• EXERCISE
Take the lines below from the one with "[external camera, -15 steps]" through the one with "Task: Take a" and print only them, exactly. Don't print the pictures.

• GIVEN INFORMATION

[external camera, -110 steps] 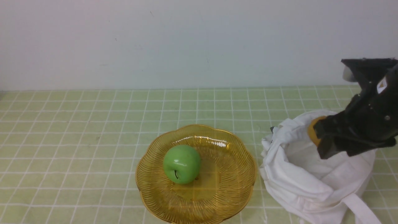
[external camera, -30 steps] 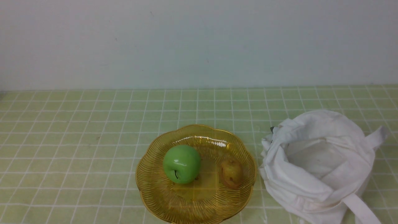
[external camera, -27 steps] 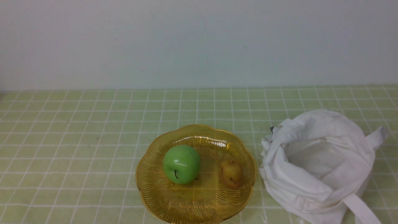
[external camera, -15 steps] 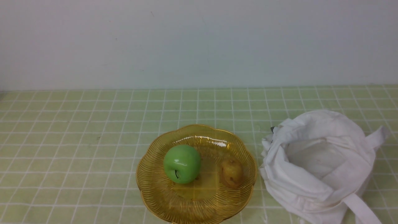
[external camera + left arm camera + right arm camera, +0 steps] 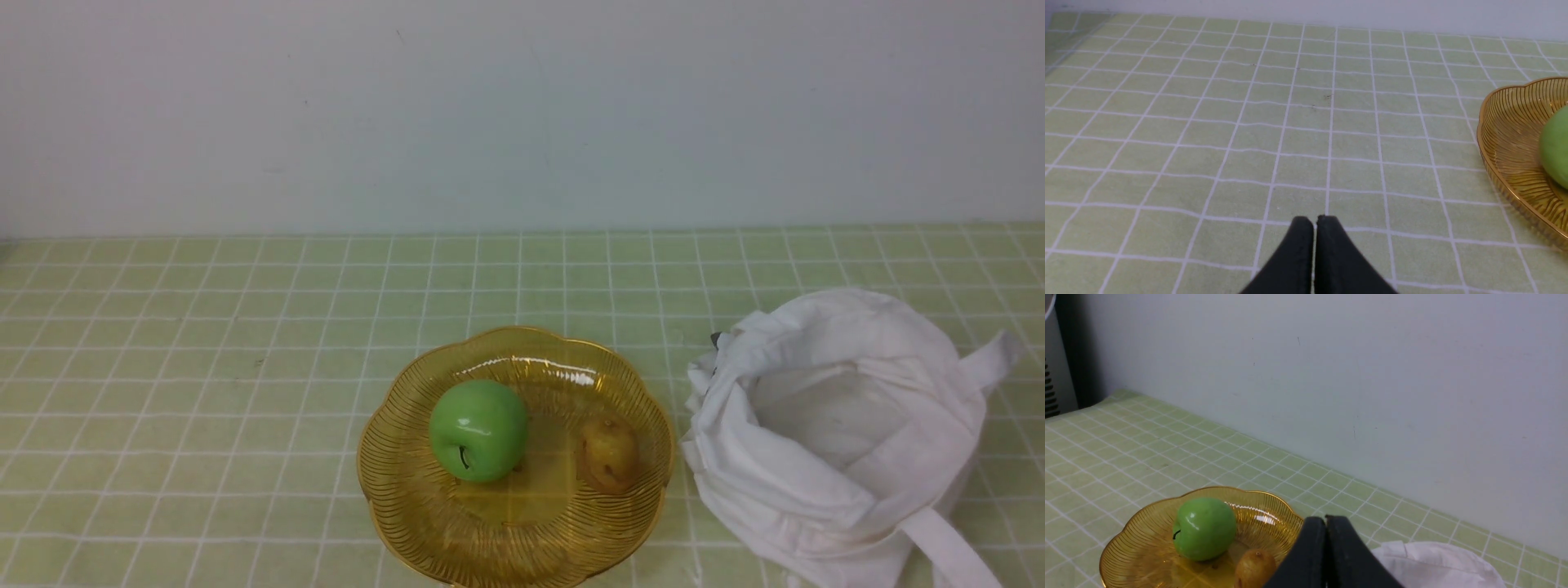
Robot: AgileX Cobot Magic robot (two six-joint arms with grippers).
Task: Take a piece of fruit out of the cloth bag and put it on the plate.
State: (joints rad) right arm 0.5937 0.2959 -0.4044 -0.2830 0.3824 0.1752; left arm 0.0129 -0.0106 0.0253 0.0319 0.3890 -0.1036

• OUTPUT BELOW
[external camera, -15 steps] 
[external camera + left arm camera + right arm camera, +0 steps] 
Robot: AgileX Cobot Magic robot (two six-joint arms with grippers).
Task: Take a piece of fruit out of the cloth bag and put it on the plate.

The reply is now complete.